> **Provided material**
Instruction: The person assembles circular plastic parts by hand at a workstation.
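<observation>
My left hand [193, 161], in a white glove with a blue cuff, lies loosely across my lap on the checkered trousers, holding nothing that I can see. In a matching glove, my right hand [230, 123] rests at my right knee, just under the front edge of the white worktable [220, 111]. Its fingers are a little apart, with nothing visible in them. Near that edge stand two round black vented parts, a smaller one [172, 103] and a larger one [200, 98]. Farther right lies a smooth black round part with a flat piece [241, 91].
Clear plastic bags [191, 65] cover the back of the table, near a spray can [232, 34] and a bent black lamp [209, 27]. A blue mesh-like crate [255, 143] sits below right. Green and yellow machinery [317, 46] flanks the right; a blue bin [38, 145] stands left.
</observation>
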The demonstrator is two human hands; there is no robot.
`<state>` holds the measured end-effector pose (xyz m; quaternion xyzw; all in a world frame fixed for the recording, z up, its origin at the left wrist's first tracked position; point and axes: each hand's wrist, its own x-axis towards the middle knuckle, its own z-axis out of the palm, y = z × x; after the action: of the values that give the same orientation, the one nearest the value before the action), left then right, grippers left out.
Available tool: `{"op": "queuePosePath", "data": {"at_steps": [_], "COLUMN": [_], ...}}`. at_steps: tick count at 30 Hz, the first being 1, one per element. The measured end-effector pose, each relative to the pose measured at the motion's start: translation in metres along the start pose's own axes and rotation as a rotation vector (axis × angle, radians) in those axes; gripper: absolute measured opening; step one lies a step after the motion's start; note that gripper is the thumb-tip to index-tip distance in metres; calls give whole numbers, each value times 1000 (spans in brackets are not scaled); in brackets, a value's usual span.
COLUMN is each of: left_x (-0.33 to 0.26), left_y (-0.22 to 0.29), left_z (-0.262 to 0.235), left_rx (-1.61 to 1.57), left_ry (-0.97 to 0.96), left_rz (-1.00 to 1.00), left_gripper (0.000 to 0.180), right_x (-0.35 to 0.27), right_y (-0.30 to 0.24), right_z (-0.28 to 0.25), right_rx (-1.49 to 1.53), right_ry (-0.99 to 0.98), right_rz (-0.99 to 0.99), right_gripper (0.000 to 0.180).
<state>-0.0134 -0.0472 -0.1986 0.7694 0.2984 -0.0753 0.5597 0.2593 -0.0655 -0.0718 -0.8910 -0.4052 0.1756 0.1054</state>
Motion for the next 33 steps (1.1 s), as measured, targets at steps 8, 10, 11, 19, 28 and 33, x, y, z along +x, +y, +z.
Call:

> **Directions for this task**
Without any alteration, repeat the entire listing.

> **Exercise result**
Instruction: The person assembles circular plastic parts by hand at a workstation.
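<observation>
My left hand [193, 161], in a white glove with a blue cuff, lies loosely across my lap on the checkered trousers, holding nothing that I can see. In a matching glove, my right hand [230, 123] rests at my right knee, just under the front edge of the white worktable [220, 111]. Its fingers are a little apart, with nothing visible in them. Near that edge stand two round black vented parts, a smaller one [172, 103] and a larger one [200, 98]. Farther right lies a smooth black round part with a flat piece [241, 91].
Clear plastic bags [191, 65] cover the back of the table, near a spray can [232, 34] and a bent black lamp [209, 27]. A blue mesh-like crate [255, 143] sits below right. Green and yellow machinery [317, 46] flanks the right; a blue bin [38, 145] stands left.
</observation>
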The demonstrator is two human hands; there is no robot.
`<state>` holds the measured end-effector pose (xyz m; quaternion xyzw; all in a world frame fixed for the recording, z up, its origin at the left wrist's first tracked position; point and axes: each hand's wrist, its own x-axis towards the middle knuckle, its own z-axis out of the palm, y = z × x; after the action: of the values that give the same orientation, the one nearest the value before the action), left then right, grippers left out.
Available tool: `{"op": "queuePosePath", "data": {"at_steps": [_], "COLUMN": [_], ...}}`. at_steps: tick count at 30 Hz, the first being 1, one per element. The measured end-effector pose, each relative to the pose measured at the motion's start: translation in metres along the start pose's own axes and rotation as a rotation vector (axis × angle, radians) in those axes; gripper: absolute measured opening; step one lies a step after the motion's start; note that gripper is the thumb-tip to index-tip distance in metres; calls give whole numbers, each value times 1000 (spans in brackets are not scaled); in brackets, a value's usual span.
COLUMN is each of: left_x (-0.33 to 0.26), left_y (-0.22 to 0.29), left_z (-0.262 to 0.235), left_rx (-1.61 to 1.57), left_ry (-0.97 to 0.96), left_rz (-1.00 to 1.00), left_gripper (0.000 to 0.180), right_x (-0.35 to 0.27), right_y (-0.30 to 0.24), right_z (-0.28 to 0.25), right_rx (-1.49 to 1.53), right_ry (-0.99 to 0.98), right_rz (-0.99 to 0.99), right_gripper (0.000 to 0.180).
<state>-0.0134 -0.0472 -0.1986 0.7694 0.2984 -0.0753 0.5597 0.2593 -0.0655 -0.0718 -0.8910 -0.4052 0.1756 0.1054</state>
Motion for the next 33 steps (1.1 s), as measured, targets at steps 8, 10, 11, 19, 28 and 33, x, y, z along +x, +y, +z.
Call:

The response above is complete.